检查伤势的女孩瞟了郭烨一眼,伏在老刘耳边说:“许主任伤的不轻,应该去医院检查检查。”老刘微微点了点头对站在门口的人喊:“进军,进军,快去!快去开我的车将嫂子送到医院。”说着匆忙从兜里掏钥匙递给会计吴进军。“那个小丽和小张你们跟着进军去医院,也有个照应,小丽,嫂子检查完了来个电话,让我们放心,好你们快走吧。”几个人扶着许月华上了车。
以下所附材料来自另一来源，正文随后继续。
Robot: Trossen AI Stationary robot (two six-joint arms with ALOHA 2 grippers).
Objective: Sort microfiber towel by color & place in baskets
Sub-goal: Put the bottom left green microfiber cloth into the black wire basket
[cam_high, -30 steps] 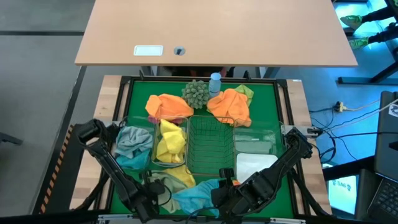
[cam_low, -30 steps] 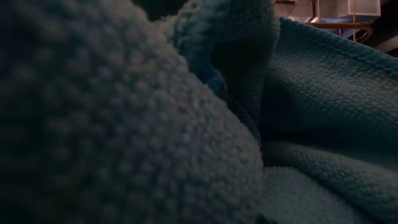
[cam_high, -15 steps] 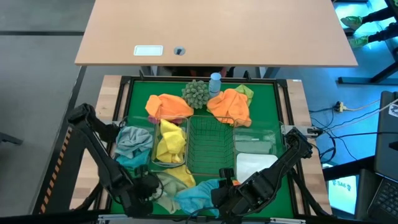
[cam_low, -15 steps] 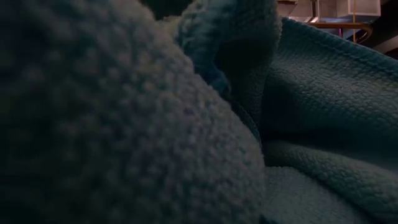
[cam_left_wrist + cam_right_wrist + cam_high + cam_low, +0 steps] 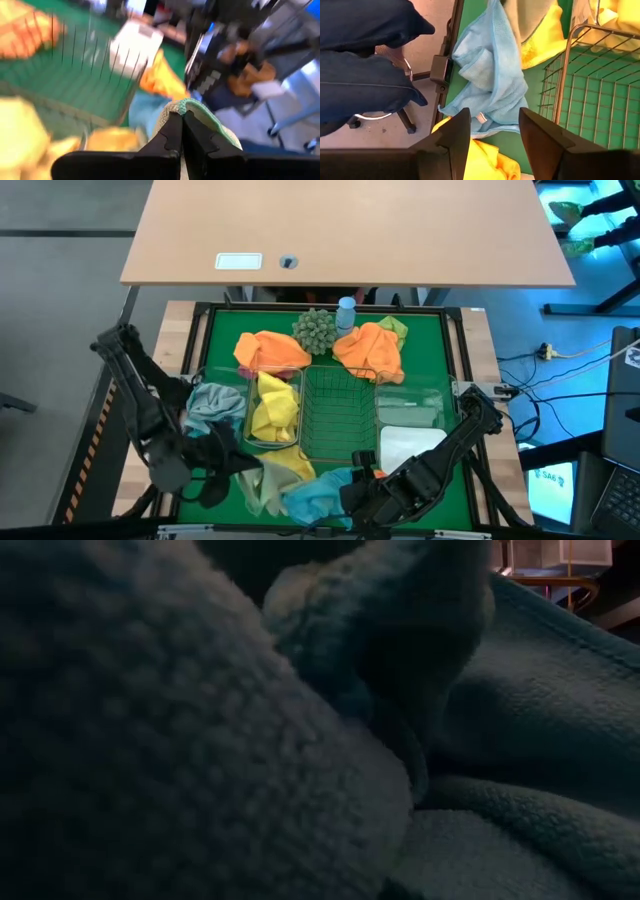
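Note:
My left gripper [image 5: 228,470] [image 5: 181,116] is near the table's near-left corner, shut on a pale green towel [image 5: 256,488]. A yellow towel [image 5: 288,463] and a light blue towel [image 5: 318,498] [image 5: 490,75] lie beside it on the green mat. My right gripper [image 5: 352,492] [image 5: 495,140] is open and hovers at the near edge over the light blue towel, touching nothing. One clear bin [image 5: 215,415] holds a grey-blue towel, another [image 5: 272,410] holds yellow towels. The wire-mesh basket [image 5: 335,415], a third clear bin [image 5: 410,405] and the white bin [image 5: 410,445] stand to their right. My left gripper pinches the pale green towel by a bunched edge [image 5: 196,109] between its two shut fingers. The towel trails from the fingers toward the table's right, slack, and its far part [image 5: 262,495] lies beside the yellow towel.
Two orange towels [image 5: 270,350] [image 5: 370,350], a grey-green spiky ball [image 5: 315,330] and a small blue bottle [image 5: 346,312] lie at the far side of the mat. Teal cloth [image 5: 520,740] fills the low view. A person's dark sleeve [image 5: 365,55] shows beyond the near edge.
My left gripper has moved toward the table's left edge, still shut, dragging the pale green towel out from beside the yellow towel. The towel now lies spread out more to the left. My right arm has kept still.

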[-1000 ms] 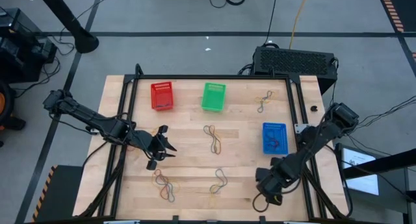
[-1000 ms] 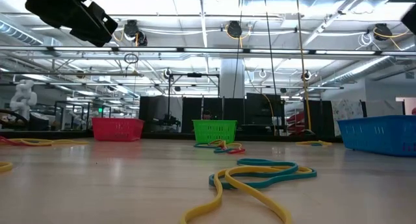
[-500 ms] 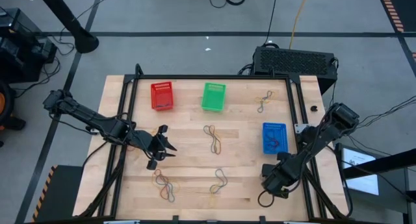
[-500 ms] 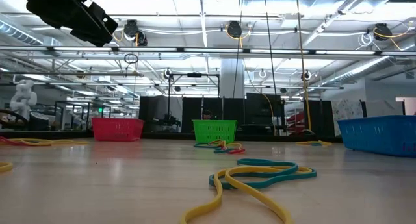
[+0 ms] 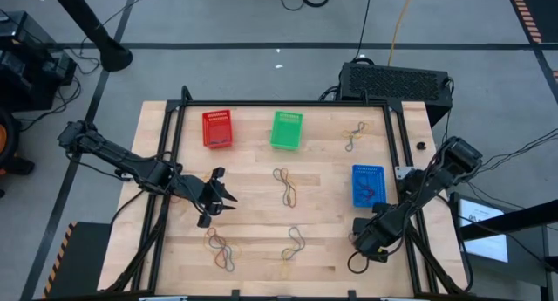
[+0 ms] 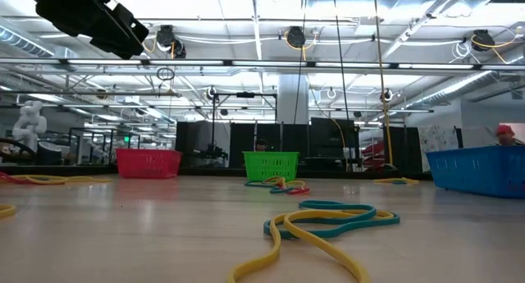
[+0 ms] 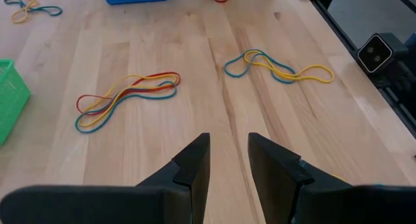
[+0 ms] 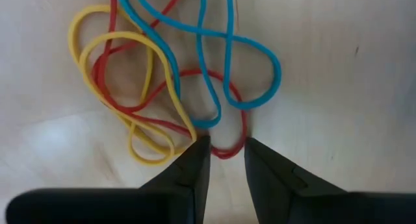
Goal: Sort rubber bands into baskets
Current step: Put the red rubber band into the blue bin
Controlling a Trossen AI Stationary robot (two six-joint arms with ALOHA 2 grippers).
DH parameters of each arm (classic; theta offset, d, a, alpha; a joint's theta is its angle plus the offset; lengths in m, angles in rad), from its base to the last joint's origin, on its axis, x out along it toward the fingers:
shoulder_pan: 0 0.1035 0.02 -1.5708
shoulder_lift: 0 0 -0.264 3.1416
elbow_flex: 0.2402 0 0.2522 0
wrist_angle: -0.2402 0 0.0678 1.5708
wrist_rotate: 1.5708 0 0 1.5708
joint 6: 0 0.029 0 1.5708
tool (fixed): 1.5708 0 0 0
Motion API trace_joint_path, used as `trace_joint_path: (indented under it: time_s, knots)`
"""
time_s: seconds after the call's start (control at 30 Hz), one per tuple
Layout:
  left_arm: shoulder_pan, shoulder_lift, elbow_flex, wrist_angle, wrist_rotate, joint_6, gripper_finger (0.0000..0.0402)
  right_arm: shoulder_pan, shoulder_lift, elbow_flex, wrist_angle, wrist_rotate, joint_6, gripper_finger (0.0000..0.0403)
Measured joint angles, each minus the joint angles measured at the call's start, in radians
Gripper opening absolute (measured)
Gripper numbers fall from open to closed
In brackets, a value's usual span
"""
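Right pincer (image 5: 370, 242), near the bench's front right corner, has shifted slightly toward the blue basket (image 5: 367, 186) over the last second; the high view shows it a little farther in from the bench (image 5: 253, 196) edge than before. Its wrist view places the two fingers (image 8: 195, 160) just over a tangle of rubber bands (image 8: 175, 74) in yellow, red and blue, with a red loop lying across the narrow gap between the tips. The jaws stand parted by a small gap and nothing is gripped.

Left pincer (image 5: 212, 199) is unchanged in place, hovering over the bench's left half between the red basket (image 5: 217, 128) and a cluster of bands near the front edge (image 5: 221, 246). Its jaws are likewise slightly parted and empty.

Other loose clusters remain at bench centre (image 5: 286, 186), front centre (image 5: 294, 242) and back right (image 5: 353, 137). The green basket (image 5: 286, 129) stands beside the red one along the back.

Judged from this, the right arm is settling onto a pick; sorting is at an early stage, since most bands lie outside the baskets. A single-colour grasp from the tangle looks difficult.
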State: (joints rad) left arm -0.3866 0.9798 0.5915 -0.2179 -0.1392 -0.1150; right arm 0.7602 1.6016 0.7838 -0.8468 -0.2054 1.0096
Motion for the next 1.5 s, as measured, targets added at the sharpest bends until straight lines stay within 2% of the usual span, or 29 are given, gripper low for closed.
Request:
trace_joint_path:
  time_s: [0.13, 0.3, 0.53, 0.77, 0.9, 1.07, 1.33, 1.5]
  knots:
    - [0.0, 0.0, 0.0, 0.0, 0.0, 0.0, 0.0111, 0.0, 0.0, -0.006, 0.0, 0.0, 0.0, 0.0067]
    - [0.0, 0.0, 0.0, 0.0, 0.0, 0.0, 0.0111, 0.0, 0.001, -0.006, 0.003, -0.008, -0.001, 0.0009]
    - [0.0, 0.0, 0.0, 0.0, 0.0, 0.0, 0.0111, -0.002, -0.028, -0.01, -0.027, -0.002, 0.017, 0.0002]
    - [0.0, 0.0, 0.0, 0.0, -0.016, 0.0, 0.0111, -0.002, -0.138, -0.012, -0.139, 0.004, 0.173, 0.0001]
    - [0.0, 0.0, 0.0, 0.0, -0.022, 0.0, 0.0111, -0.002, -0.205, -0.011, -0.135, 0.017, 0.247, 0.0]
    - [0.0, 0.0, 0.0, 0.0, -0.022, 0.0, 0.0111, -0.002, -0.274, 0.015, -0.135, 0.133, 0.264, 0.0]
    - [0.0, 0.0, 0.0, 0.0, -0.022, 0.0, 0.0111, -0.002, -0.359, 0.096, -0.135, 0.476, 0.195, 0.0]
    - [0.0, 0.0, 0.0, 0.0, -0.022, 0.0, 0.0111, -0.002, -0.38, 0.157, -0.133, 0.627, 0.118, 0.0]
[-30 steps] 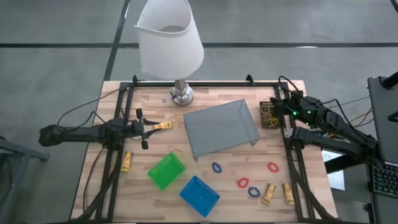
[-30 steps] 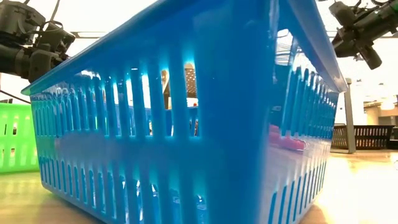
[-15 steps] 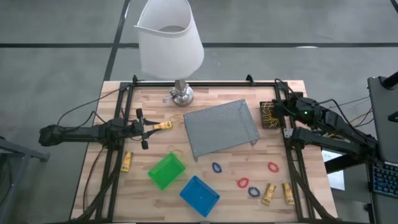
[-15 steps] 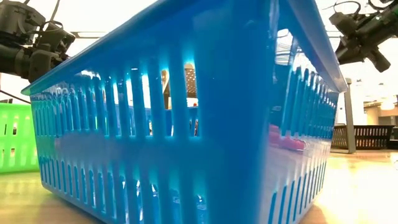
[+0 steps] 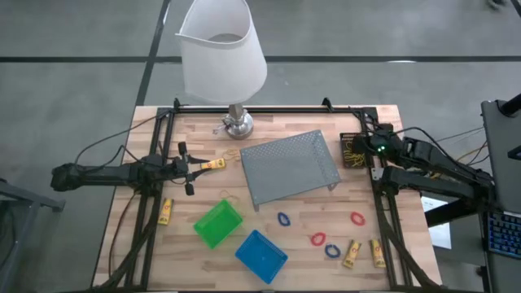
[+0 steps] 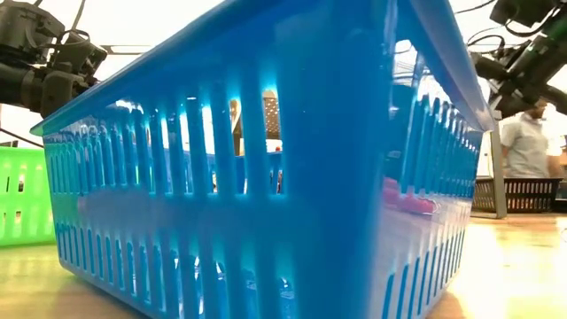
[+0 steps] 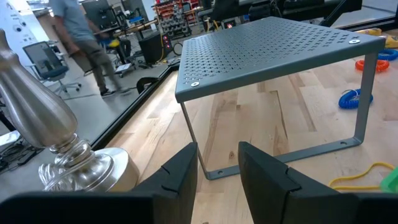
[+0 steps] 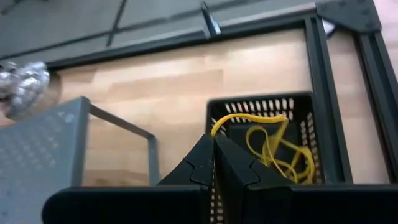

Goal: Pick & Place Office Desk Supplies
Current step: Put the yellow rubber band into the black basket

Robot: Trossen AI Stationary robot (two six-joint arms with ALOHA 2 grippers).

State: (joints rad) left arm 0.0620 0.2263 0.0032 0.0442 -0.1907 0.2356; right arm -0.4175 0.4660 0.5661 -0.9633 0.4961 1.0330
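Note:
My right gripper point(image 8: 214, 152) is shut and slants down over the black bin point(image 8: 273, 146), which holds yellow rubber bands point(image 8: 273, 152). My left gripper point(image 7: 217, 171) hangs open and level at the table's left, with nothing between its fingers. A yellow stick point(image 5: 213, 164) lies just past it. More yellow sticks point(image 5: 351, 253) and red and blue loops point(image 5: 317, 239) lie at the near right. Another stick point(image 5: 165, 212) lies at the left. The green bin point(image 5: 218, 224) and the blue bin point(image 5: 260, 255) stand near the front. My right gripper comes at the black bin slanting from above. One yellow band's raised loop point(image 8: 245, 117) starts right at the shut fingertips. Whether they pinch it or it only lies behind them, I cannot tell.
The grey mesh tray point(image 5: 289, 167) stands on its legs mid-table, with the lamp's base point(image 5: 237, 124) behind it and the white shade point(image 5: 221, 49) overhead. Loose rubber bands point(image 5: 229, 198) lie near the tray. The blue bin fills the low view. A person point(image 6: 532, 142) stands beyond the table.
My right gripper has tipped further downward over the black bin, rolled a little and sunk slightly, staying shut. A person has come into the low view behind the table's right side.

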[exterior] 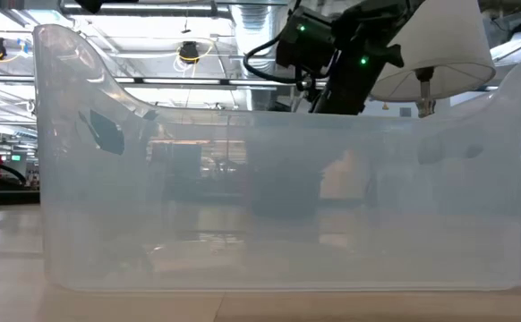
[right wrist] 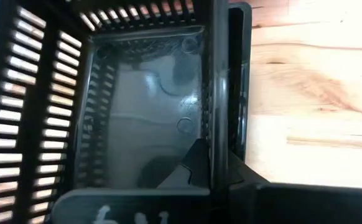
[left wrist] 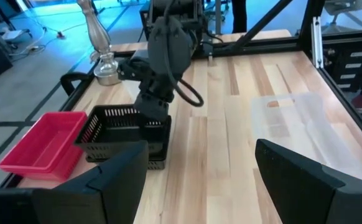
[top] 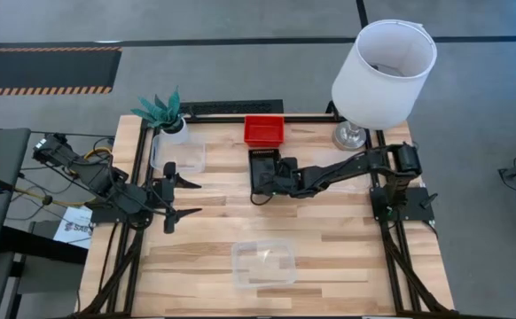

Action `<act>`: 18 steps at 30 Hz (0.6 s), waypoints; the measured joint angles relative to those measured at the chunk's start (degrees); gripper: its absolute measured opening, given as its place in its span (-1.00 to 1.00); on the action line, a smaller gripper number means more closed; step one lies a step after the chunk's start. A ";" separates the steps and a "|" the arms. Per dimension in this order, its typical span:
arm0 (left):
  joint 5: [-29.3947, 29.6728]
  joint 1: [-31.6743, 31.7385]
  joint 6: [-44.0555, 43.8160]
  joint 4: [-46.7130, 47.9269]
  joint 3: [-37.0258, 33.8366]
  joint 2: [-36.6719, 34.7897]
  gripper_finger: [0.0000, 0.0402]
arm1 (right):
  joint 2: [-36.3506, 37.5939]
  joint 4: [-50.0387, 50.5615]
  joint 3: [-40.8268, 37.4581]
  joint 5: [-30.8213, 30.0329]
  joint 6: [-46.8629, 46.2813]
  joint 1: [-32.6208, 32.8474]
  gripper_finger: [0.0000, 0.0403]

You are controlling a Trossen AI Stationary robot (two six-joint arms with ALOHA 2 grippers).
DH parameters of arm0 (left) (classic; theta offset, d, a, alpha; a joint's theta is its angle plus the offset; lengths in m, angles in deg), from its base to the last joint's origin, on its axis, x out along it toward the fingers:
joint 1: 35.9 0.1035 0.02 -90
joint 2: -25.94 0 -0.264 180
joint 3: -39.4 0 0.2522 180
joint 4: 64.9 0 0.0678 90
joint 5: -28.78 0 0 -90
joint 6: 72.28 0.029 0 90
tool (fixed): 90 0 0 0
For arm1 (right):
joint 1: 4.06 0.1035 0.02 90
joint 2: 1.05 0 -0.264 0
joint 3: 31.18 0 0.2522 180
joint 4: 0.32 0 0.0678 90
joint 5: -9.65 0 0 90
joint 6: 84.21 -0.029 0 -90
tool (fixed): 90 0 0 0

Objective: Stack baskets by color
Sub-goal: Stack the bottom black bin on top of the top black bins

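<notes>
A black basket (top: 262,168) sits mid-table, just nearer than a red basket (top: 264,130) that rests flat on its bottom at the far edge. My right gripper (top: 278,175) reaches in from the right and is shut on the black one. In the left wrist view this black basket (left wrist: 122,126) sits slightly tilted on top of a second black basket (left wrist: 131,155). My left gripper (top: 171,199) waits open at the table's left, touching nothing. Clear baskets lie near the front edge (top: 263,263) and by the plant (top: 178,152). My right gripper holds the top black basket by its slatted wall toward the table's right (right wrist: 217,118). One finger (right wrist: 187,169) is inside the basket and the other is outside. The fingers slant down from the table's right. The basket sits a little tilted on the black basket (left wrist: 131,155) beneath.
A white-shaded lamp (top: 382,71) stands at the far right corner and a potted green plant (top: 162,111) at the far left. The front clear basket (exterior: 278,215) fills the low view. Bare wood lies between the black baskets and the front clear basket.
</notes>
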 joint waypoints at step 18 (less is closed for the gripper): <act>0.06 0.00 -0.01 -0.14 0.00 0.01 0.41 | -0.11 -0.71 0.00 -1.29 -3.99 -0.15 -0.44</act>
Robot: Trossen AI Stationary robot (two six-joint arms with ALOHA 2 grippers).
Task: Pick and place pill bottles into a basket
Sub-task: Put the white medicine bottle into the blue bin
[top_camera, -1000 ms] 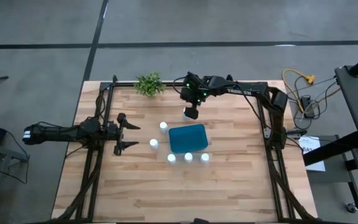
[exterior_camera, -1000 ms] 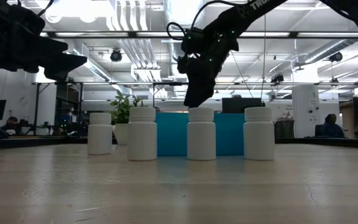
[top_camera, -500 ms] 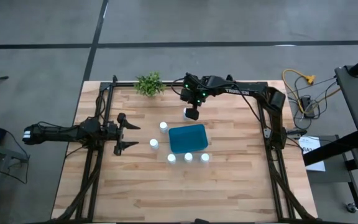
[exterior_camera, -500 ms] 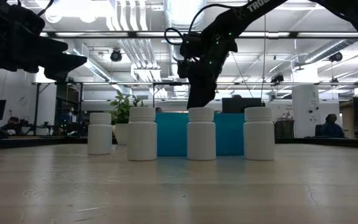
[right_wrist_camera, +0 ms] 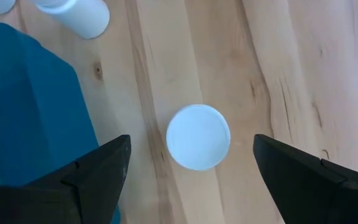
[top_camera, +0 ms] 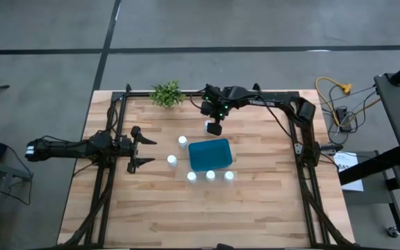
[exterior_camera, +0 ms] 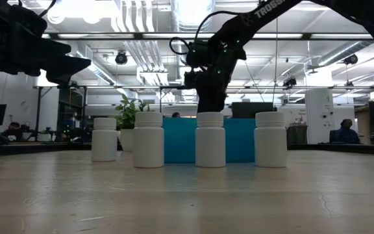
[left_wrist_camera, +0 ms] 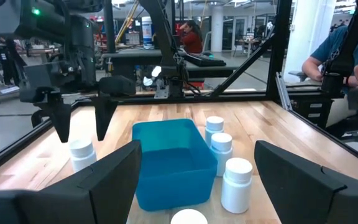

许月华上车时眼睛直勾勾地盯着方檀,嘴角泛起一丝冷笑。一阵风吹着树枝来回晃动,乍冷,方檀不禁打了个寒颤。“许月华到底还要干什么?她是不会就此罢休的。”方檀后怕,她是一个傻女人,即使到现在她都不知道郭烨为什么会喜欢自己。自己只是想在大城市里找个依靠,她不想再回到落后封闭的家乡小镇,她希望像许爱星一样,有上千块的内衣,化妆品,每天都可以将自己打扮得漂漂亮亮,她希望得到别人艳羡的注视,她想要的仅仅只有这些而已。她不想拆散爱星的家庭,她愿意当郭烨一辈子的地下情人,是郭烨一定要和许月华离婚,根本与她无关,她却成为许月华仇恨的对象。